Storing, managing, and processing datasets are foundational processes in data science. This course introduces the fundamental knowledge and skills of data engineering that are required to be effective as a data scientist. This course focuses on the basics of data pipelines, data pipeline flows and associated business use cases, and how organizations derive value from data and data engineering. As these fundamentals of data engineering are introduced, learners will interact with data and data processes at various stages in the pipeline, understand key data engineering tools and platforms, and use and connect critical technologies through which one can construct storage and processing architectures that underpin data science applications.
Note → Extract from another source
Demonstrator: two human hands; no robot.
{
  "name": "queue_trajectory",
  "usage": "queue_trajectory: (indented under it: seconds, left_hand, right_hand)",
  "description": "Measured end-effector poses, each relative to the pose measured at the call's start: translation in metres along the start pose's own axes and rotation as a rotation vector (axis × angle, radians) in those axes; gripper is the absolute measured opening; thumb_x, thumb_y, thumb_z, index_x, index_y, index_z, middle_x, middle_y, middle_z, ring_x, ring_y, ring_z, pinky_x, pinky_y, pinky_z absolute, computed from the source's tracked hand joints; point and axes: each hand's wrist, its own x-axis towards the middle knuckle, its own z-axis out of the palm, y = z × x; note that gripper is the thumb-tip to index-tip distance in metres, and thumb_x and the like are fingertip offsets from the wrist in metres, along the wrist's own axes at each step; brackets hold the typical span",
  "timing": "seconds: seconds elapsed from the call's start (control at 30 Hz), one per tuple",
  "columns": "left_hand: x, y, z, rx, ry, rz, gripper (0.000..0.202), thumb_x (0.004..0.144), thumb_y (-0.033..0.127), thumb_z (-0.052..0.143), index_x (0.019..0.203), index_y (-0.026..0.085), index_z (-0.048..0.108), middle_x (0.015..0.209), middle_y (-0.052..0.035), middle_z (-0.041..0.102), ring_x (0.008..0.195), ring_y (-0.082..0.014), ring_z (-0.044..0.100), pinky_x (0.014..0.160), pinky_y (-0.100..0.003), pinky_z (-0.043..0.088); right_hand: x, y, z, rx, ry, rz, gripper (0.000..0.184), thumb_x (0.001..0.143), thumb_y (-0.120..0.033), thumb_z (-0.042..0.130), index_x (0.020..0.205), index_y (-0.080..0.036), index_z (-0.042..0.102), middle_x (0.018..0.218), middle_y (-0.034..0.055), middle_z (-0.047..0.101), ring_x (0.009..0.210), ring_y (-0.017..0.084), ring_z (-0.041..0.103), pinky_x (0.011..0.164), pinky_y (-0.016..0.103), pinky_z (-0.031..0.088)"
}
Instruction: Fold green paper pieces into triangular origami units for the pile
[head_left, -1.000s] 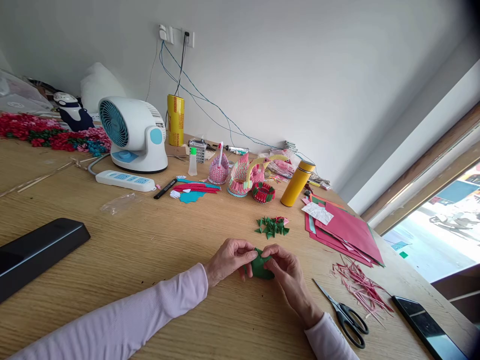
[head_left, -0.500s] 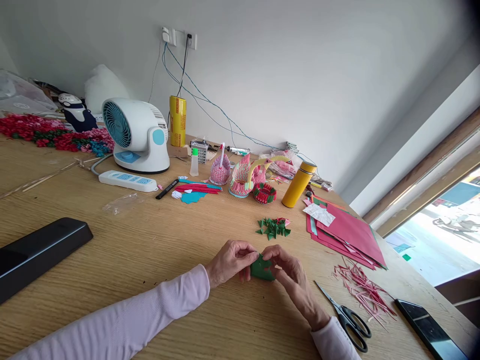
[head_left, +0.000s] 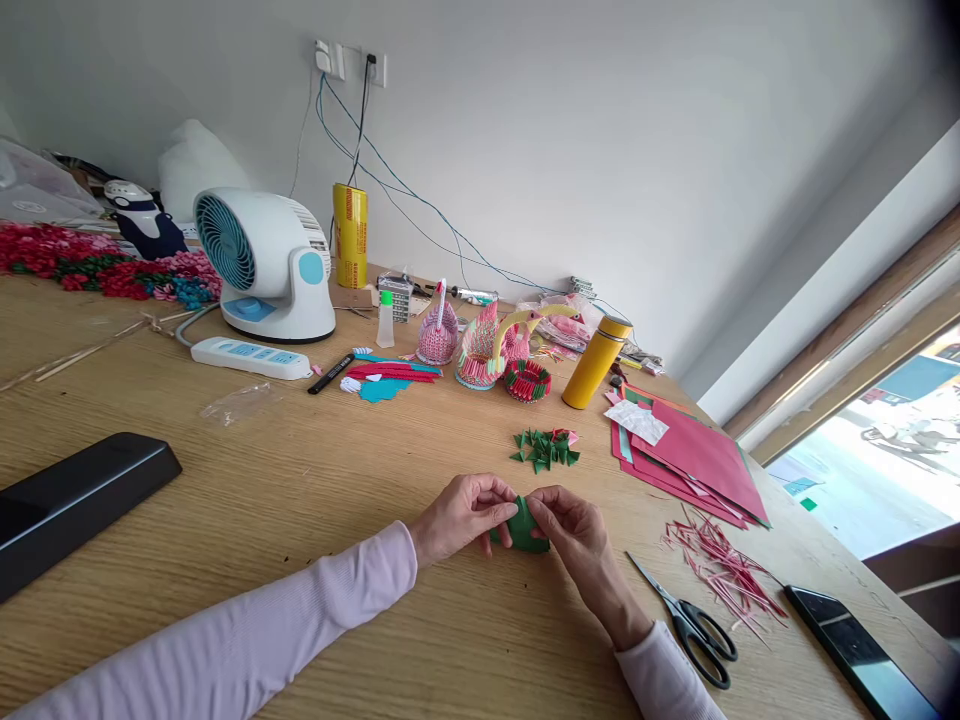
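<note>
A small piece of green paper (head_left: 528, 530) is held between my two hands, just above the wooden table. My left hand (head_left: 466, 518) pinches its left upper edge between thumb and fingers. On the opposite side, my right hand (head_left: 576, 530) grips the paper with thumb and forefinger, its other fingers curled. Part of the paper is hidden behind the fingers. Beyond my hands lies a pile of small folded green paper pieces (head_left: 545, 450) with a little pink among them. Black-handled scissors (head_left: 688, 620) rest partly opened to the right of my right hand.
Thin red paper strips (head_left: 724, 570) and a phone (head_left: 855, 640) lie at the right, below stacked coloured sheets (head_left: 697, 450). A yellow flask (head_left: 598, 362), folded-paper swans (head_left: 480, 350) and a fan (head_left: 270, 265) stand farther back. A long black case (head_left: 82, 505) is at the left.
The fingers of my right hand have closed in on the paper's upper right edge, where they were spread more loosely before. The view has shifted slightly.
</note>
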Motion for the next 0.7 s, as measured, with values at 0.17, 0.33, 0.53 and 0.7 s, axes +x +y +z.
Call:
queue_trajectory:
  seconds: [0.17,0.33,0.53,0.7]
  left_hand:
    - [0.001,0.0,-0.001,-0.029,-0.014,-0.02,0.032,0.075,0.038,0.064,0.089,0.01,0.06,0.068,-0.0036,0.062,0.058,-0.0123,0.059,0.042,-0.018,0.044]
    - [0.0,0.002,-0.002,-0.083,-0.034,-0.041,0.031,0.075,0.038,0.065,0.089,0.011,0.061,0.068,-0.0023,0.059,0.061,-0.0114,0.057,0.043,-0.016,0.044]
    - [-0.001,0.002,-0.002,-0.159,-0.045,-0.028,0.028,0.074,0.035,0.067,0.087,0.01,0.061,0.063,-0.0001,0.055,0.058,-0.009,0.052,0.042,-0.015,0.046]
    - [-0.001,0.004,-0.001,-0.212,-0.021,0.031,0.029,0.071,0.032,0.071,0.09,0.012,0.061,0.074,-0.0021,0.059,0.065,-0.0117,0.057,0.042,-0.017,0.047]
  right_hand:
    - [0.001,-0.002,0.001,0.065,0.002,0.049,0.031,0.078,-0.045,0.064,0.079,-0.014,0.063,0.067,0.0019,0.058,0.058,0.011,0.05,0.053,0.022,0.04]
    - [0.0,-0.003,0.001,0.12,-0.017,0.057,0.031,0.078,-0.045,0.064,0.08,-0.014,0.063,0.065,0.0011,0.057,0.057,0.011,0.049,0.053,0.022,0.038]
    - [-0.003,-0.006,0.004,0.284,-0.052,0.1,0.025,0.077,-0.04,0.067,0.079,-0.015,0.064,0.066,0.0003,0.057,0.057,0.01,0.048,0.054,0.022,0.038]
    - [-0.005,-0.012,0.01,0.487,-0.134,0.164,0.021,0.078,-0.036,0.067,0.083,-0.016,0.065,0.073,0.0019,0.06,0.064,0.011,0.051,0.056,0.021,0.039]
The course is organized as an online inverted classroom. During each week, students first work through a set of asynchronous materials, including video lectures, readings, and other activities. Once a week, students meet for a 90-minute live session, in which they connect with an instructor and other students in an online classroom. A functioning webcam and an audio headset are required to participate in the live sessions. Students must complete all assigned asynchronous material before the scheduled live session begins.
Students will:
- Build practical experience building data pipelines.
- Build practical experience cleaning, anonymizing, and plumbing data.
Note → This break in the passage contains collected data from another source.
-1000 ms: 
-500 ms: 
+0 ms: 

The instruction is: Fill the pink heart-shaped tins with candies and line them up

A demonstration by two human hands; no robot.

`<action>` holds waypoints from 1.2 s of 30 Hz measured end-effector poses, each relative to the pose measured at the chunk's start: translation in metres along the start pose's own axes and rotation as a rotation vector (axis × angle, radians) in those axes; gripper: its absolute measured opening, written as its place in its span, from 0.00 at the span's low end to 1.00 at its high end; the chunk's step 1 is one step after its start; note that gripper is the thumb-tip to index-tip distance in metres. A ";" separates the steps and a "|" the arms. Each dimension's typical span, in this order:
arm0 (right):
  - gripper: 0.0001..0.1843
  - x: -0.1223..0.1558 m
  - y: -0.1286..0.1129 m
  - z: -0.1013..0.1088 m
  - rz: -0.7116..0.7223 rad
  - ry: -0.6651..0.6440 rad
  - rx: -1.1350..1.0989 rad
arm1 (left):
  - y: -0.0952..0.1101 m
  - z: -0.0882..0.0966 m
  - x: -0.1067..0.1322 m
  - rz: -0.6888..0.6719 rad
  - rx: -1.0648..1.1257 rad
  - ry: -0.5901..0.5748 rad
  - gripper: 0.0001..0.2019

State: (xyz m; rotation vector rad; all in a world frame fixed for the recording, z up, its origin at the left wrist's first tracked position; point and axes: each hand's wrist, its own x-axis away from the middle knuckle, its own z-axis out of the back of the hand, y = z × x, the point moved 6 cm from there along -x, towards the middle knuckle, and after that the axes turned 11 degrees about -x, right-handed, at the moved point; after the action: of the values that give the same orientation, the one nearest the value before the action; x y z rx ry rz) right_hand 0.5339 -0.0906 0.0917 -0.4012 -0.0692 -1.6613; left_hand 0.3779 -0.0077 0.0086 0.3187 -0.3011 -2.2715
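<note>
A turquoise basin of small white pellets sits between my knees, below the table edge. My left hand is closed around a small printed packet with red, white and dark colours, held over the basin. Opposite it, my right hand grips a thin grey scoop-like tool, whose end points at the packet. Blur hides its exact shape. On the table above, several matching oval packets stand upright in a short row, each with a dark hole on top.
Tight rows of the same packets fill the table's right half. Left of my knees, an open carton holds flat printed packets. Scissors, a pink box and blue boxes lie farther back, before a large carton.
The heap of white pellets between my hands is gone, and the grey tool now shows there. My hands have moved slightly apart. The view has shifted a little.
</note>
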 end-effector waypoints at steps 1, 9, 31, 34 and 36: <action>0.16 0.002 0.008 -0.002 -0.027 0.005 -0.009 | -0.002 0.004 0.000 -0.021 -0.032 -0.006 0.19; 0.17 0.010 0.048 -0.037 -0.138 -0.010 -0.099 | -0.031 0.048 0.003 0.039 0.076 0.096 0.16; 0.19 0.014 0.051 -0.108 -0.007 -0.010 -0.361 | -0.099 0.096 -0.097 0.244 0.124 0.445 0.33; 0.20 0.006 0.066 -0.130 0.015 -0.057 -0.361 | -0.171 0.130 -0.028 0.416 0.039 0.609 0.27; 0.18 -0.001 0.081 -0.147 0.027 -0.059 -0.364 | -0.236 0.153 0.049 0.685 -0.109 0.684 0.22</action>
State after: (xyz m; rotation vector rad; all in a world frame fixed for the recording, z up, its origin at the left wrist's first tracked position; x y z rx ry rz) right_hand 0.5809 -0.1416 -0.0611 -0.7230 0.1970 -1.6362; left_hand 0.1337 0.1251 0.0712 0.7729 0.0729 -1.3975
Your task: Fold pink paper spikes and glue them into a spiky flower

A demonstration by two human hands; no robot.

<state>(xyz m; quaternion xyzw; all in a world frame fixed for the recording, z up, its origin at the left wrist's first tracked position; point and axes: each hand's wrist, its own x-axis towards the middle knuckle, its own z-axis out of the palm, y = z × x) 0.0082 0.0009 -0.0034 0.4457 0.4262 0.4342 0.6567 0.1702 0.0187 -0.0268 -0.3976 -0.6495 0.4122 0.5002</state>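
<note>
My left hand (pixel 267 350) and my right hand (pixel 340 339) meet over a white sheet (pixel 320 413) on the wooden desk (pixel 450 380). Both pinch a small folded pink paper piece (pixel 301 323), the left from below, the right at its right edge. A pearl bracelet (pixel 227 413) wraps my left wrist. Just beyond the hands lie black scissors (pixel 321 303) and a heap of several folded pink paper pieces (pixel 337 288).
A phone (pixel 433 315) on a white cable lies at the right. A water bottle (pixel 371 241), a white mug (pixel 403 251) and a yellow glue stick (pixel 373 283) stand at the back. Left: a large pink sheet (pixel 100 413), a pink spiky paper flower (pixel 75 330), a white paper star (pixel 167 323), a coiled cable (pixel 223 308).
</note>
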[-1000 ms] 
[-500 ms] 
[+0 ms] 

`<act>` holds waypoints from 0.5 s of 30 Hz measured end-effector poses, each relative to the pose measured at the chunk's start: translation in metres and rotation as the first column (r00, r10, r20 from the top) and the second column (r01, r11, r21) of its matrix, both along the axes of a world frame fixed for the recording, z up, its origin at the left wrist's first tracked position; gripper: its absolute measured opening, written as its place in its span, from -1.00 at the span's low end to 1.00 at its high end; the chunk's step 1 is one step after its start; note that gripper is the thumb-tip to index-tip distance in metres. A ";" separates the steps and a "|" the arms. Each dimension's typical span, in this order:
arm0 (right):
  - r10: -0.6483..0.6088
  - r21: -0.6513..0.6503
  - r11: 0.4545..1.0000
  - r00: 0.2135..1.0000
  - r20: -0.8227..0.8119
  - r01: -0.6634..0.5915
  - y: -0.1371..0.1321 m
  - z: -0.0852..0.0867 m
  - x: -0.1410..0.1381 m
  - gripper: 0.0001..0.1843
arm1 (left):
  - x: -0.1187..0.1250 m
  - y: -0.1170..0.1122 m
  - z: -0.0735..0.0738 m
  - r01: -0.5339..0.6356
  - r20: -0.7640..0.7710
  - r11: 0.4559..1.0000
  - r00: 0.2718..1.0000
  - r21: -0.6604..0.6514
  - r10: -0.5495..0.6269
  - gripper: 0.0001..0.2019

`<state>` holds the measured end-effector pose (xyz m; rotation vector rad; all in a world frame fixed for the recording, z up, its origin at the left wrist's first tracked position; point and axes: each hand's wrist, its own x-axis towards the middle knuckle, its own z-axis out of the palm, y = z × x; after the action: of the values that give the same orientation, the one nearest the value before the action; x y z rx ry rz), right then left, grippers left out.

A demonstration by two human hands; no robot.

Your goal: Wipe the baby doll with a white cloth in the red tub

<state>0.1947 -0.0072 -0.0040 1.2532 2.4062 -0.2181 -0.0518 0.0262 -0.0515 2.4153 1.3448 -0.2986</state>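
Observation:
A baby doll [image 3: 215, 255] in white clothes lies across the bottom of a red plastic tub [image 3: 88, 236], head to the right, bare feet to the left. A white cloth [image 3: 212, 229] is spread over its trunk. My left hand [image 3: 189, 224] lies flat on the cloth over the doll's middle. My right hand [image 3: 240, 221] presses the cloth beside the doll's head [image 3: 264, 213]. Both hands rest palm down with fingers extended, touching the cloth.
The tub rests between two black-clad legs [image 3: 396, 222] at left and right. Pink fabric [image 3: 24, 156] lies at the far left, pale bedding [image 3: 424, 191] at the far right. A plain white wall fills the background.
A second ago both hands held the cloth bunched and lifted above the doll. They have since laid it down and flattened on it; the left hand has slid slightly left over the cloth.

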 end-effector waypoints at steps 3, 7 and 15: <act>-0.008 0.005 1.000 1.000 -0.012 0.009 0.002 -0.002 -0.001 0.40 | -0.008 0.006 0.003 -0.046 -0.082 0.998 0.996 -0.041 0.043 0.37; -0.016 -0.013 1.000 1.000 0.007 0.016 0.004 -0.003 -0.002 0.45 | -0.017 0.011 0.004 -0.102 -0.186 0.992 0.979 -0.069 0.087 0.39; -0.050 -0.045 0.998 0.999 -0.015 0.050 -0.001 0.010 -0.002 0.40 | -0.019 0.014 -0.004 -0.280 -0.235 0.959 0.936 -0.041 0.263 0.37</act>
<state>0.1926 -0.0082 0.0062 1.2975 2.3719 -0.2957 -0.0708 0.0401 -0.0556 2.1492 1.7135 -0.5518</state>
- Learn tooling for queries and query management (e.g., BigQuery, SQL).
- Learn tooling for analytics (jupyter, python, py-based-libs).
- Get exposure to advanced tooling for analytics (spark, kafka, etc).
- Learn how to leverage revision control.
- Learn how to use docker to assemble common tools for analysis.
- Build practical experience leveraging cloud-based resources for data analytics.
- Build practical experience consuming data and services from APIs.
- Get exposure to events and event-log based analytics.
Students will:
- Learn to keep their analysis grounded in busines relevence.
- Get exposure to some basic distributed storage and compute concepts.
- Get exposure to some basic RDBMS concepts.
- Get exposre to RDB -vs- NoSQL tooling and approaches.
- Get exposure to some basic data warehousing concepts.
- Learn the basics of virtualization and containerization.
- Understand how analysis changes wrt scale / complexity of data.
- Learn about data partitioning.
- Learn about latency in data analysis.
- Get exposure to ETL -vs- NoETL.
- Learn the basic concepts of web-based applications.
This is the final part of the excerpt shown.